Curitiba - Os deputados estaduais da última legislatura (2003-2006) apresentaram 2.559 projetos de lei durante os quatro anos. No mesmo período, 1.148 projetos de lei, menos da metade do número de propostas apresentadas, foram sancionados ou promulgados. Os dados foram solicitados pela FOLHA à Diretoria Administrativa da Assembléia Legislativa.
O presidente da Casa, Nelson Justus (DEM), acredita que a diferença entre os dois dados é ''razoável''. ''As leis têm que ser eficazes e viáveis. É prerrogativa dos deputados. Não adianta o Legislativo virar uma fábrica de leis'', afirmou. Justus acredita que o índice de aprovação de matérias é ainda menor no Congresso Nacional.
Já o líder do Governo, Luiz Cláudio Romanelli (PMDB), fala em ''surto legislativo''. ''Foram apresentados muitos projetos de lei que não tinham viabilidade. Às vezes são flagrantemente inconstitucionais. É que o deputado sofre pressões, ele tem que se explicar para o seu grupo, a sua base'', comentou. Romanelli lembra ainda que a Comissão de Constituição e Justiça (CCJ) da Casa estaria ''cada vez mais rigorosa'', o que provocaria um aumento no número de projetos de lei que foram reprovados antes mesmo de irem ao plenário.
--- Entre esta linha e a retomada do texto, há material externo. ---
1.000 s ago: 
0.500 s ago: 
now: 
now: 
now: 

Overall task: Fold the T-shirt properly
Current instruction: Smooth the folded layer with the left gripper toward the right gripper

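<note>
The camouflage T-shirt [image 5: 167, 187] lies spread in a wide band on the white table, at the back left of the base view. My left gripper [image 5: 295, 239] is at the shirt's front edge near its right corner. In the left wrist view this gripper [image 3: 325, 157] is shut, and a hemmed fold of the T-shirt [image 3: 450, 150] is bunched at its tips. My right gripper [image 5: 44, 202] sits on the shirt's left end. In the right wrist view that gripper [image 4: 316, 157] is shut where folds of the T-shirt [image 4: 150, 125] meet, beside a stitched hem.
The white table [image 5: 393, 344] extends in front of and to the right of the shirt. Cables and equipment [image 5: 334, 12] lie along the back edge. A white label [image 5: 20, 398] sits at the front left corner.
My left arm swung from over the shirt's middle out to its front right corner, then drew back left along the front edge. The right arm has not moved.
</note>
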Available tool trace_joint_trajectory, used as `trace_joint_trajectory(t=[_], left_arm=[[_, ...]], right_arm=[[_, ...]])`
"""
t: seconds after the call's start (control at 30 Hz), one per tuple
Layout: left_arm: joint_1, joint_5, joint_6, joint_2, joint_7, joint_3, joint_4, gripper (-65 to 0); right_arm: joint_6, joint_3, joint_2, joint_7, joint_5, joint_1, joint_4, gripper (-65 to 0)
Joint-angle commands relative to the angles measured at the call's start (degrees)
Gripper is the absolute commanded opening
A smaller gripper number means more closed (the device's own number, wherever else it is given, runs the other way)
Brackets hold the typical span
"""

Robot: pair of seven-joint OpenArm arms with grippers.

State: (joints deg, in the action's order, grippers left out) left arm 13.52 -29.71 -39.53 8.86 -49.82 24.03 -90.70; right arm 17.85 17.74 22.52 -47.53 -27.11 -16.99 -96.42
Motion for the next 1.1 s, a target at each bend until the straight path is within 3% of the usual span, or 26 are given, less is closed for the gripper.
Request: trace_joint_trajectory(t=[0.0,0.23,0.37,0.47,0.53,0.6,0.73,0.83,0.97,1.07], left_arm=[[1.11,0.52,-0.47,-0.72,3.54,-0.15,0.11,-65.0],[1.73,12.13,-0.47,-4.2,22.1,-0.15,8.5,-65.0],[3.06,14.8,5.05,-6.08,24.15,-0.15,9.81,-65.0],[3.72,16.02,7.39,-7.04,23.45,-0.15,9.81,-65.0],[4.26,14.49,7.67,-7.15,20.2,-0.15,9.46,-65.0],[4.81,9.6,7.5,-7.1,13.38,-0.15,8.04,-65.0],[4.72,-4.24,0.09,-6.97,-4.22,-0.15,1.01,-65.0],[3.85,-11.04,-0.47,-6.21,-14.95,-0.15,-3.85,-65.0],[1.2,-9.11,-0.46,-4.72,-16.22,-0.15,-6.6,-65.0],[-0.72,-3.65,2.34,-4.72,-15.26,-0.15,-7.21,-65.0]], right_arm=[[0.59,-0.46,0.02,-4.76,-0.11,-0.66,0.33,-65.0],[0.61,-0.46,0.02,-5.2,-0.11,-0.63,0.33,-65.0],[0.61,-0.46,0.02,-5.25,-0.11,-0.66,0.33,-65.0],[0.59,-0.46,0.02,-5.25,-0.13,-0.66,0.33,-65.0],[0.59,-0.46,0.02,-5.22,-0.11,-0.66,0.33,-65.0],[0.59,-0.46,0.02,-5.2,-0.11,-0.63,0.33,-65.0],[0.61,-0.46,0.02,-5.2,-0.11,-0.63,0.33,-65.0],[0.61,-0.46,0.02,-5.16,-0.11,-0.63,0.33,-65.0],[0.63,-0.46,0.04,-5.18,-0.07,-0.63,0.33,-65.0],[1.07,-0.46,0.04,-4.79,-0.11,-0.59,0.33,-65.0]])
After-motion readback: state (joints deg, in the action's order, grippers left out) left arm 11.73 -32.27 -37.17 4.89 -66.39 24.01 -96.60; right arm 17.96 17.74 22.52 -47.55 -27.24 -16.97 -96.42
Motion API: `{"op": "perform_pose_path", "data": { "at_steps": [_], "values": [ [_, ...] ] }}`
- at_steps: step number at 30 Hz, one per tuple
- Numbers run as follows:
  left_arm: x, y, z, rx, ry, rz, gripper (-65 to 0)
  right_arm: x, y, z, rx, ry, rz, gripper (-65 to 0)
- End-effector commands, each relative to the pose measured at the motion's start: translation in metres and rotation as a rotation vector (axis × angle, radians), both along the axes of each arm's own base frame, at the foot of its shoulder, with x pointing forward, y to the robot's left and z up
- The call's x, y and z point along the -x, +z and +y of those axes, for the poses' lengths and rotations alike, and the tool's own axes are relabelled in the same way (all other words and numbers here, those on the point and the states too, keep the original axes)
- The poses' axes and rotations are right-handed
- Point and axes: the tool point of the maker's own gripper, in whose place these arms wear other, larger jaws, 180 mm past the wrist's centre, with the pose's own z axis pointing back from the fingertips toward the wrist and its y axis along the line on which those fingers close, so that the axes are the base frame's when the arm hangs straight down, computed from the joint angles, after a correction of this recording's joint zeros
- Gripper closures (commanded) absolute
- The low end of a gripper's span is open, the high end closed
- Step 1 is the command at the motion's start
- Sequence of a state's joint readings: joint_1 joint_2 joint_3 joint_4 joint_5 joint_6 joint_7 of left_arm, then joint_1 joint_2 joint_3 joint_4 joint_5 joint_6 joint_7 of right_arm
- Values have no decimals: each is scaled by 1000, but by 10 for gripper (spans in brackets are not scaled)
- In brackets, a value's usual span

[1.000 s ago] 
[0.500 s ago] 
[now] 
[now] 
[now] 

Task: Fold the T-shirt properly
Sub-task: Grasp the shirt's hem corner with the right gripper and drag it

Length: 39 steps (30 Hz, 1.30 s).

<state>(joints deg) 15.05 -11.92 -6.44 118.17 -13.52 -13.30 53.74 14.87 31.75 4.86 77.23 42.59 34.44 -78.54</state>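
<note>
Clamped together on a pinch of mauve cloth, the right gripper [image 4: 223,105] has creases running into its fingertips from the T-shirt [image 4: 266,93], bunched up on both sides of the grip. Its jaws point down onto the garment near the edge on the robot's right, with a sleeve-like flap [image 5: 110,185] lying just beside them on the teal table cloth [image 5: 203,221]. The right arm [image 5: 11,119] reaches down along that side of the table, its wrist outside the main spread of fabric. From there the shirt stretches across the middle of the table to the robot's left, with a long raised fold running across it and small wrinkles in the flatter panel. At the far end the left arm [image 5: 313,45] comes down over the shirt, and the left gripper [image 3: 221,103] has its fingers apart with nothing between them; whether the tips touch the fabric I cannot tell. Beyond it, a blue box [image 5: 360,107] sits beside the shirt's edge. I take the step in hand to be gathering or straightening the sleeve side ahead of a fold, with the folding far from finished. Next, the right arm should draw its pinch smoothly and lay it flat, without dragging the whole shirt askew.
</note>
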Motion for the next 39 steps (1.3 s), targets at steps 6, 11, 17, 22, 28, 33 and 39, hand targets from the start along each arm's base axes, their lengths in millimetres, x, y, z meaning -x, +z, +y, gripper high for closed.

A CCJ, composta por 13 membros, é responsável por emitir e votar pareceres sobre a legalidade das propostas. Ao ser protocolado na Casa, o projeto de lei começa a tramitar, primeiro, entre as comissões permanentes, que analisam o conteúdo da matéria sob diferentes aspectos. Somente depois a proposta é levada para votação em plenário. Logo que assumiu a presidência da Casa, no início do ano, Justus anunciou a criação de uma assessoria jurídica que pudesse ajudar os deputados na elaboração das suas propostas.
À frente da assessoria jurídica está o ex-deputado estadual José Maria Ferreira (PMDB), além de advogados da própria Casa. ''Está quase pronto. Acho que a assessoria jurídica é vital. É comum reunião da CCJ que não aprova nenhum projeto de lei'', comenta Justus.
O cientista político Sérgio Braga, da Universidade Federal do Paraná (UFPR), aprova a idéia, mas defende que o Legislativo crie também outras assessorias (administrativas, econômicas, financeiras). ''O projeto de lei não tramita só pela CCJ'', argumentou. ''Mas as assessorias deveriam ser compostas por um corpo de funcionários contratado por concurso público, para não virar cabide de emprego'', alertou.
''Quando o governador do Estado veta algum projeto de lei, ele apresenta um argumento, um fundamento jurídico, mesmo quando o veto ocorre por motivos políticos'', apontou Braga, ao enfatizar que um projeto de lei com sustentação jurídica evita, por exemplo, que o Executivo encontre justificativas legais para vetá-lo, caso haja interesse político divergente.
Braga alerta ainda para outro fato em relação à diferença entre propostas apresentadas e sancionadas ou promulgadas. Ele explica que, levando em conta somente o número de projetos de lei aprovados, é ''grande'' a quantidade de propostas de ''baixa relevância''. Ele se refere aos chamados projetos de lei de utilidade pública.
Ao contrário do que o nome sugere, tais propostas apenas oficializam a prestação de serviços públicos por parte de associações, institutos, e são aprovadas facilmente, sem discussão em plenário. ''Geralmente são entidades que levam o projeto de lei para o deputado que representa a região'', completa.
Um estudo feito pelo cientista político, referente à legislatura que se encerrou em 2002, mostra que, ao contrário do que acontece com as propostas apresentadas pelos deputados, cerca de 90% das mensagens enviadas pelo Governo do Estado à Casa foram aprovadas no plenário. O levantamento sobre as mensagens do Executivo, referentes à última legislatura, que se encerrou no início do ano, ainda não está concluído.